**Problem:**
Locate and copy each line in the data that contains the word "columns".

**Dataset excerpt:**
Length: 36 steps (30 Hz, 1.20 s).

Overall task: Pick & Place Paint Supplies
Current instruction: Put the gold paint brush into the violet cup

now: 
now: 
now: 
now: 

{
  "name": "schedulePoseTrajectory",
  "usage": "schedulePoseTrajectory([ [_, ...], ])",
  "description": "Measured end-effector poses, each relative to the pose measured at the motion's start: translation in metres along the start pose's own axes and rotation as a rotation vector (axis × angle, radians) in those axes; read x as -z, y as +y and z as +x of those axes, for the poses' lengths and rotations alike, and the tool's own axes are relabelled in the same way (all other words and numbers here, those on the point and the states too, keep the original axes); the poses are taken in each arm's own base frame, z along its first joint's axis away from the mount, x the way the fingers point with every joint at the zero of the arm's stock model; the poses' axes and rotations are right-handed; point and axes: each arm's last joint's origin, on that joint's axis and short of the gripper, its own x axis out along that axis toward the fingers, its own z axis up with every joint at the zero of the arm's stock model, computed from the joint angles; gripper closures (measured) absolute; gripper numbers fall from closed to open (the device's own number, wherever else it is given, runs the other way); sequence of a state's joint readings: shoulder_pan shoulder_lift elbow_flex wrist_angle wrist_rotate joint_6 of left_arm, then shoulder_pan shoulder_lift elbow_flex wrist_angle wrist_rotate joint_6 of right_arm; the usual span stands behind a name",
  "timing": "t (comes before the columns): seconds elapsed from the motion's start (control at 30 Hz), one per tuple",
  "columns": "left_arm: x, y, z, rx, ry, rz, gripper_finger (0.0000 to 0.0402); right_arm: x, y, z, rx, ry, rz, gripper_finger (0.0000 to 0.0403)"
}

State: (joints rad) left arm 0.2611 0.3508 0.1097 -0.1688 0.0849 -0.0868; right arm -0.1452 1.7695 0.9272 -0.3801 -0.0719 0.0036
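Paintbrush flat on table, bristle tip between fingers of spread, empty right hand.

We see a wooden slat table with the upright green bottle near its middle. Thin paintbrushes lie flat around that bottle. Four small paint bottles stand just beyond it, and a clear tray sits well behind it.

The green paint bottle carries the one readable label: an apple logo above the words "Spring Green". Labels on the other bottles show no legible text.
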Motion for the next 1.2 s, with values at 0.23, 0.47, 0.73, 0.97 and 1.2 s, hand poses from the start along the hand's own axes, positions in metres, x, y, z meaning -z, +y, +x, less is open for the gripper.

**Task response:**
  "timing": "t (comes before the columns): seconds elapsed from the motion's start (control at 30 Hz), one per tuple",
  "columns": "left_arm: x, y, z, rx, ry, rz, gripper_finger (0.0000 to 0.0402); right_arm: x, y, z, rx, ry, rz, gripper_finger (0.0000 to 0.0403)"

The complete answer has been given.